I think that's a lot of it. I mean, I have actually had visible growth - visible not just to me, but to [livejournal.com profile] curiousangel - occur over the course of just a couple of days. "Hey, it's Saturday, and I'm noticeably larger than I was on Thursday." Three months ago, I could still button my jeans. Now my belly begins two inches below my breasts - there's an abrupt "shelf" there. There's nothing gradual about this!

Also, no matter how natural it is, I think it will always strike me as bizarre to see my skin moving because there's something alive and moving underneath that isn't me.

But another part is that women don't necessarily have much access to pregnancy before they get pregnant. I had never seen a pregnant woman naked before I became one, and I'd never felt anyone else's baby kick before I felt my own. For all that it's a natural process, it's one that women are often very private about.

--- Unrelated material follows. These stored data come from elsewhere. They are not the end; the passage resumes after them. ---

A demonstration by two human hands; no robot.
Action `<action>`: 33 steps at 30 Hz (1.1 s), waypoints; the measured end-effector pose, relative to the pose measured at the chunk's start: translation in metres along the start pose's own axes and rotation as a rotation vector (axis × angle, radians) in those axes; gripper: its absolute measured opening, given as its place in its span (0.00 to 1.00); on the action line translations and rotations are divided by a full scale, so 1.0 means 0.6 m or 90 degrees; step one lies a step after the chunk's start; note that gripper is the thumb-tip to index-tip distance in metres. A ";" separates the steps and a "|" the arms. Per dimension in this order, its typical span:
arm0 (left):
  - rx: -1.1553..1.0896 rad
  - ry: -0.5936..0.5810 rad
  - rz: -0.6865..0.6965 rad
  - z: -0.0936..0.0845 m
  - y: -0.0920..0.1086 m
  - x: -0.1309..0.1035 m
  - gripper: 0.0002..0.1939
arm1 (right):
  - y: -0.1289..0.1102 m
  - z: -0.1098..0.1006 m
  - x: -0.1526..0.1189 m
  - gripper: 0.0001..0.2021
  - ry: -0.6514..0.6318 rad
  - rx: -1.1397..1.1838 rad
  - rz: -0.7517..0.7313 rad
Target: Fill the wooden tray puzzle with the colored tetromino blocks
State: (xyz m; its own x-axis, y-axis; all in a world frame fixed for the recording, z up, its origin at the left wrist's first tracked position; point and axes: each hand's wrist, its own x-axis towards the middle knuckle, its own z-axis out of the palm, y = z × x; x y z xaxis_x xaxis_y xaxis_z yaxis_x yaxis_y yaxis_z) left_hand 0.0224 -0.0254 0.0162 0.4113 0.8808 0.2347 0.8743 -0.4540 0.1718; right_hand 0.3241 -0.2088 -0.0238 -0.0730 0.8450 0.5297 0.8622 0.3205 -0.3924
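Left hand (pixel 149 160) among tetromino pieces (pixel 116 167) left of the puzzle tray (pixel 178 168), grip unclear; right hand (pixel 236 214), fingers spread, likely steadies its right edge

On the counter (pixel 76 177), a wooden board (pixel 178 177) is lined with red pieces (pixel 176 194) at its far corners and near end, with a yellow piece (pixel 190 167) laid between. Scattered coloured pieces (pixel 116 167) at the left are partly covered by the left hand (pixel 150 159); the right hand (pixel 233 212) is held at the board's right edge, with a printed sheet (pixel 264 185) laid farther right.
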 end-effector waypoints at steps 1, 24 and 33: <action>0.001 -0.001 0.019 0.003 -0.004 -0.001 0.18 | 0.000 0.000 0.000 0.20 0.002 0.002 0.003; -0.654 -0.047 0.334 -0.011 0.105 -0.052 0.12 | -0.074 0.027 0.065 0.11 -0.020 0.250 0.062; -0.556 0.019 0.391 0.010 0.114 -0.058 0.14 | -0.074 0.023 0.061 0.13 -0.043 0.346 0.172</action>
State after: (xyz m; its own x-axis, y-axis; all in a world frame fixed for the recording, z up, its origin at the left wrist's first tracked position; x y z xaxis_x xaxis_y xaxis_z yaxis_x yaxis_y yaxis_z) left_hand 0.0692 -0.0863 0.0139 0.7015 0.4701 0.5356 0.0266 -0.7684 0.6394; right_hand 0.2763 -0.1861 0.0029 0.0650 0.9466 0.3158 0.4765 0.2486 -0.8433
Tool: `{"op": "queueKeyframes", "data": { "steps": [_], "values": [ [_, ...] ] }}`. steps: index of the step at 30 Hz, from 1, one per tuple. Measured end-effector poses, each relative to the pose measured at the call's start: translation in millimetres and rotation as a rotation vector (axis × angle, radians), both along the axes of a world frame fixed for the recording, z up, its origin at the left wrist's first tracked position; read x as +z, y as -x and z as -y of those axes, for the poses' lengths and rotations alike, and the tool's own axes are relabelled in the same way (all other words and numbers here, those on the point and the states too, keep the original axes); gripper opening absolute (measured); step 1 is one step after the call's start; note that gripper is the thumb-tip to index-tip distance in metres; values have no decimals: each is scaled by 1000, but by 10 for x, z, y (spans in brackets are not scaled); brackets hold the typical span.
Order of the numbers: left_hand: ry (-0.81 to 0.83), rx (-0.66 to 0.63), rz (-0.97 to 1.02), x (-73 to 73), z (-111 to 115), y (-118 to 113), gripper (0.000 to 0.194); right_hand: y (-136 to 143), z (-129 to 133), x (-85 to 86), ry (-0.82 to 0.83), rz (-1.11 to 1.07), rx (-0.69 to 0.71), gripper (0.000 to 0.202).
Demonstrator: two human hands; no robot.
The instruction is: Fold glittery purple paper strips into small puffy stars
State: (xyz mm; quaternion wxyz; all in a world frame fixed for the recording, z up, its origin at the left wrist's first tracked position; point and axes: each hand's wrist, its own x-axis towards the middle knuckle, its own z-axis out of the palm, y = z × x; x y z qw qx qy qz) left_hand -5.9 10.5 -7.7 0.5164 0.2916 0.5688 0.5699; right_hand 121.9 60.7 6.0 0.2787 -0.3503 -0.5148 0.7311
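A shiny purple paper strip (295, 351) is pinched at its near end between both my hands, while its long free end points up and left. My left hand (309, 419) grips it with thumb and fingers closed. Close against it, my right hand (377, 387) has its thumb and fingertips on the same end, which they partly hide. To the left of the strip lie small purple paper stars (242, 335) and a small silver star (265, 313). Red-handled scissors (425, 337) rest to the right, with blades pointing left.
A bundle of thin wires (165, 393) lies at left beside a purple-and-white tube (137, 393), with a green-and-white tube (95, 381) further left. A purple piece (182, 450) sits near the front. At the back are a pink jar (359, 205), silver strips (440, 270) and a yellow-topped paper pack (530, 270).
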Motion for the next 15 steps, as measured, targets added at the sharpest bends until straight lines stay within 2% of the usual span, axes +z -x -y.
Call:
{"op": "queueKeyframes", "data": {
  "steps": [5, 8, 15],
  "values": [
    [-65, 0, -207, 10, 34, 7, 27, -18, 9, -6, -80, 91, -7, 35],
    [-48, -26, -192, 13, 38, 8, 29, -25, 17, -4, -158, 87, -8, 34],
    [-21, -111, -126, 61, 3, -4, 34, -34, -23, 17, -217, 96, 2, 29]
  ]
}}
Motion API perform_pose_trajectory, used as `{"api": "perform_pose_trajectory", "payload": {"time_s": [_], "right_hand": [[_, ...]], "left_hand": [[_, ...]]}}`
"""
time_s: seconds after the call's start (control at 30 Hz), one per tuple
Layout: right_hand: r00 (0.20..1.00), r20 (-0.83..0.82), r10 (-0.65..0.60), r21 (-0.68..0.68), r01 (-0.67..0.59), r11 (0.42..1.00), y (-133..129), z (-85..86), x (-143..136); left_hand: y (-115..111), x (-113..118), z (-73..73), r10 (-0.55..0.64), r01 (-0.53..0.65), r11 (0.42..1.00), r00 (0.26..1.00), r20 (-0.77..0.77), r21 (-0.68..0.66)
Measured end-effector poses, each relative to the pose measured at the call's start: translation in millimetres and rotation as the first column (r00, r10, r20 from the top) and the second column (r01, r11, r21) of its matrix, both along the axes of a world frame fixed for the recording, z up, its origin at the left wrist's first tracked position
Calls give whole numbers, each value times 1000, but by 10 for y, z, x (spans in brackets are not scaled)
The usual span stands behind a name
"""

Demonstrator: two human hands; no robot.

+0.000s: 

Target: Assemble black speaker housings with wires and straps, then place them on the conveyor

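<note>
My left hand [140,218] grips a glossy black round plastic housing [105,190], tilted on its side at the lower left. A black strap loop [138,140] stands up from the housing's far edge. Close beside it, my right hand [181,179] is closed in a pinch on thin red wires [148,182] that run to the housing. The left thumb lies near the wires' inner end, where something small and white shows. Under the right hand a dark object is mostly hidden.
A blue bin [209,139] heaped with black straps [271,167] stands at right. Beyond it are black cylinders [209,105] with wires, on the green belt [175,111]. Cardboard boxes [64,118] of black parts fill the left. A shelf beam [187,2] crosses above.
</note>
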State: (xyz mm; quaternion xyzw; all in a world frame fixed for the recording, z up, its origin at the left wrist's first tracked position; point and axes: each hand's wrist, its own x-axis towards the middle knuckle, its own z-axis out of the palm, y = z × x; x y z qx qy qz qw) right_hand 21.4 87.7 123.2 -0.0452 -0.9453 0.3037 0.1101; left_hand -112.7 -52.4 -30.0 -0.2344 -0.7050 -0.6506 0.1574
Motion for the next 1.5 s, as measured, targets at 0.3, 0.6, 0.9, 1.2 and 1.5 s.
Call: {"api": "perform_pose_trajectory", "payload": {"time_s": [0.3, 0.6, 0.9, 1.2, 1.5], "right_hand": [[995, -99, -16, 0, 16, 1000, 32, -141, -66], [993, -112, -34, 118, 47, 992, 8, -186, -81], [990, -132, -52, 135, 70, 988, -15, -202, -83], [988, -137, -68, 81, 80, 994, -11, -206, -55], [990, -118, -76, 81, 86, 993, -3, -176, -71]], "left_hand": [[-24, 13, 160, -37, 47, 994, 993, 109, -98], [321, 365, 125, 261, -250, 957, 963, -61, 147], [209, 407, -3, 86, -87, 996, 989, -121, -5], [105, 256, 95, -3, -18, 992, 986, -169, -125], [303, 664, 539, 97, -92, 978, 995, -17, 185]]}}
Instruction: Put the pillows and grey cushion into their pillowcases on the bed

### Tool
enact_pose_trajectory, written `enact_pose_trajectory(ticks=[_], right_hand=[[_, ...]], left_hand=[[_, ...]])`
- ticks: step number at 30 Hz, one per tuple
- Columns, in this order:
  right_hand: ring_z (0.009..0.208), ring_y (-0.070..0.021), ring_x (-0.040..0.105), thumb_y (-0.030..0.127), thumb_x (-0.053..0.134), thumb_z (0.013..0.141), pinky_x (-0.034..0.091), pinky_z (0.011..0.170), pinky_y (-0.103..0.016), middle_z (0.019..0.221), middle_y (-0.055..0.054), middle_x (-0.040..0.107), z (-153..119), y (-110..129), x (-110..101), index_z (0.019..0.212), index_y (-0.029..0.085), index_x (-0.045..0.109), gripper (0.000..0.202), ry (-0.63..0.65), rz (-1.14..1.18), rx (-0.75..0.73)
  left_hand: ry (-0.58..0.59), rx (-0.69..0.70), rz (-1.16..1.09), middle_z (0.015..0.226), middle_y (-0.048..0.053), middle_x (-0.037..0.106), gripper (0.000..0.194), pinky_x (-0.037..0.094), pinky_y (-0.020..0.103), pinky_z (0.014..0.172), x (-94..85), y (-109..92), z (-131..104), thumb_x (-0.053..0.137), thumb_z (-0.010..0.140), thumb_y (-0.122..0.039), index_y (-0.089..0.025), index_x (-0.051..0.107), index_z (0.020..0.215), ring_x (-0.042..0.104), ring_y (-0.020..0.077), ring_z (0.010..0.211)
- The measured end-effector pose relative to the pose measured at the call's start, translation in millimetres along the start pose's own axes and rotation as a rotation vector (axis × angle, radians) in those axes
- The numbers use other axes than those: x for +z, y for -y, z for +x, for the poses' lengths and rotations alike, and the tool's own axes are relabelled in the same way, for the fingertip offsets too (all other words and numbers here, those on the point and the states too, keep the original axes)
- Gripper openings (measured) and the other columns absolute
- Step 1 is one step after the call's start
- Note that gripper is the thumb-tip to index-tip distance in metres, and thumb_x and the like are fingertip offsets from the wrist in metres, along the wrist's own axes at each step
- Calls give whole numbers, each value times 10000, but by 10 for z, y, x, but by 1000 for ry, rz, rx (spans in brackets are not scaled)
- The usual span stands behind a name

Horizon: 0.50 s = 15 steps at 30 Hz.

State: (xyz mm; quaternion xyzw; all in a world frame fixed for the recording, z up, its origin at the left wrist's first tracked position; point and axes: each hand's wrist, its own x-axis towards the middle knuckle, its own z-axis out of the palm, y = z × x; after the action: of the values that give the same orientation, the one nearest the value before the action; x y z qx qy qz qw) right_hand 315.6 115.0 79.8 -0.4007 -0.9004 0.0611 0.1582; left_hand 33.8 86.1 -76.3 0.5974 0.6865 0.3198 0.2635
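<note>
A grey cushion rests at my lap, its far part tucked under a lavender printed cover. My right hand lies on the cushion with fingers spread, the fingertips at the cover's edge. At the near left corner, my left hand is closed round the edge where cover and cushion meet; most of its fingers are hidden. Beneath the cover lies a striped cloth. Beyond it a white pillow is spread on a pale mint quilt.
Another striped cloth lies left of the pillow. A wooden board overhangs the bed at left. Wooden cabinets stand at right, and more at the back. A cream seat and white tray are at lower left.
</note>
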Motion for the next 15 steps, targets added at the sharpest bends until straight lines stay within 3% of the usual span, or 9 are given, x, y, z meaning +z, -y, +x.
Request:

Date: 27 Jan 2005 02:02 pm (UTC)
From: [identity profile] zebraartist.livejournal.com
This was a very interesting read for me, Stef. Thank you!

Date: 27 Jan 2005 03:31 pm (UTC)
From: [identity profile] keryx.livejournal.com
I wonder if body image isn't a wholly manufactured concept? At least, it's a concept with too much of its foundation in the notion that women need to be beautiful. So of course it's externally-focused; it's not really a counter to the beauty myth, just a layer on top of it.

The notion that it's healthy to have a distortedly small body image bothers me, because this idea is totally caught up in the notion that fat CAN'T be okay. In my mind, it's vastly better to see yourself as good, functional and exactly as fat as you are. But given the nature of "body image" in the first place... maybe it's not that important.